Whether the system will converge to the first-best equilibrium or to the alternative attractor will depend on the initial share of firms (x) and potential tourists (y) that buy the environmental call and put options offered by the PA. If these shares are sufficiently high, then the system is likely to converge to the virtuous equilibrium (1, 1). Otherwise it may end up in a Pareto-dominated attracting equilibrium from which the PA may find it difficult to escape. The final outcome towards which the system will eventually converge is, therefore, strongly path-dependent for the existence of threshold effects and imitative behaviors that spread the most remunerative strategy across the agents within each population. The PA, however, can affect these threshold effects by modifying the reimbursement share due to the visitors in case of a low environmental quality in the region. If the PA aims at simultaneously achieving the maximum environmental quality and the maximum number of tourists, it should offer total reimbursement to the visitors, as this maximizes the attraction basin of the virtuous equilibrium (1, 1). If, on the contrary, the PA levies a simple entrance ticket on the tourists with no chance of being reimbursed, this minimizes the attraction basin of (1, 1), increasing the critical mass of x and y that are needed to escape the poverty trap (0, 0). Increasing the reimbursement share, therefore, might paradoxically lower the costs of the financial mechanism for the PA: if the system converges to (1, 1), no reimbursement will be paid by the PA to the tourists and the entries obtained from the call options can be used by the PA to finance the firms for their virtuous (non-polluting) behavior.

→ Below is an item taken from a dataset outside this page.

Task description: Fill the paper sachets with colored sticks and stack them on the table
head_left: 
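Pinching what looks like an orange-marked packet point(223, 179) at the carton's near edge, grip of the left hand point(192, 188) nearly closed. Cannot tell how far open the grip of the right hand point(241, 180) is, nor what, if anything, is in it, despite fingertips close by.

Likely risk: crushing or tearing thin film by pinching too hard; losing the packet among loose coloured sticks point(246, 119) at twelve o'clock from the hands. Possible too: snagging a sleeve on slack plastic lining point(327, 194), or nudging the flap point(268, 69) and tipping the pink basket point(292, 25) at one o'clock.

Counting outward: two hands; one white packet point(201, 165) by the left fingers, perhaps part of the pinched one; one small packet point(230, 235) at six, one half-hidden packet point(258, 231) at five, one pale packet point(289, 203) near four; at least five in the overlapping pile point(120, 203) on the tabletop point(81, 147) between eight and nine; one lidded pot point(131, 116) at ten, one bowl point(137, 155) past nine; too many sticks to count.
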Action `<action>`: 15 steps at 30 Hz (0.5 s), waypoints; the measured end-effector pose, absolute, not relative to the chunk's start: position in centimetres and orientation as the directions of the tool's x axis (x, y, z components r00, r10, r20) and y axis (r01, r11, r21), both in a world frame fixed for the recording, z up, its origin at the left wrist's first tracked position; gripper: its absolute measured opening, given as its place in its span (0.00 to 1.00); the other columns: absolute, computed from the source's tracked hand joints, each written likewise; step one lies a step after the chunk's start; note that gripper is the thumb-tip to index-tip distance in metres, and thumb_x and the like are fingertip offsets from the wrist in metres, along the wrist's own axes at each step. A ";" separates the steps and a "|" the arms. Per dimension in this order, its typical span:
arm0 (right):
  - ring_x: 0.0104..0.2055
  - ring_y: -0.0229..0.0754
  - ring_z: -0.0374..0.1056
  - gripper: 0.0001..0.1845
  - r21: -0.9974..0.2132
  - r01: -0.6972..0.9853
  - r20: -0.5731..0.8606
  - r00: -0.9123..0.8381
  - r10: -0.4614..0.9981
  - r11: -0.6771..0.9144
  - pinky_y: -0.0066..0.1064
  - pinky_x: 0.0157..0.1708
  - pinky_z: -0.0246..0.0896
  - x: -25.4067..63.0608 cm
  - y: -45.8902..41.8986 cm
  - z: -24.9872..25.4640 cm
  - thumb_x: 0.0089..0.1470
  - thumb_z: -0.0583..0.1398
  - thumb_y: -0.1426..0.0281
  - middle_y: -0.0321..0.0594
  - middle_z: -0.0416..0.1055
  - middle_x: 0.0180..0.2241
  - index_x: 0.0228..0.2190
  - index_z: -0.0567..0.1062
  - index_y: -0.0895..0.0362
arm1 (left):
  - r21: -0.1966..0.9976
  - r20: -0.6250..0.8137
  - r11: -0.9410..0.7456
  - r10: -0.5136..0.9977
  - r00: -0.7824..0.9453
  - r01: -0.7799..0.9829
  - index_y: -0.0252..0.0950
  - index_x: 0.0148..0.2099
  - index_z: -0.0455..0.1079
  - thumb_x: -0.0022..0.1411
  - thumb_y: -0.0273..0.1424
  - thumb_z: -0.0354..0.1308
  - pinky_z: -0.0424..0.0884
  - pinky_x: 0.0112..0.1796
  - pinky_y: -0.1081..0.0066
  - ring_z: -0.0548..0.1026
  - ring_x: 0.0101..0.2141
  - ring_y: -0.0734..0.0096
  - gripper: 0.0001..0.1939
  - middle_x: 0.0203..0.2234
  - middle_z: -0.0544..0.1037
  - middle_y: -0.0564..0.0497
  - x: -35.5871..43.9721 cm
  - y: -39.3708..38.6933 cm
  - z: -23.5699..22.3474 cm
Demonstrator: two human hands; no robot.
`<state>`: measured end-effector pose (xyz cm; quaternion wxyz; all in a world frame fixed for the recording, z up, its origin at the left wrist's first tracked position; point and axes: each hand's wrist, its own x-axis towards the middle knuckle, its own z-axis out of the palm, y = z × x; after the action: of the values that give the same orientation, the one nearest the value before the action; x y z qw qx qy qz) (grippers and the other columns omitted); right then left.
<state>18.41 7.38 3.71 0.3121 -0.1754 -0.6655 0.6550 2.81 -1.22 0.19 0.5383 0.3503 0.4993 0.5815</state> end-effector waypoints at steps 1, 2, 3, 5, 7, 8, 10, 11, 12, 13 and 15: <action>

In our opinion, the present analysis could be extended in several directions in the future. In particular, it would be interesting to compare the present results with those emerging from an optimal control model in which the PA enters as a third player of the game that aims at maximizing its own objective function. Another important issue that would deserve further analysis concerns the optimal determination by the PA of the threshold level \(\overline{Q}\) that determines the eligibility of firms and visitors to the reimbursement when the environmental quality Q can take on a continuum of values. However, further research will be needed to investigate these problems in the future.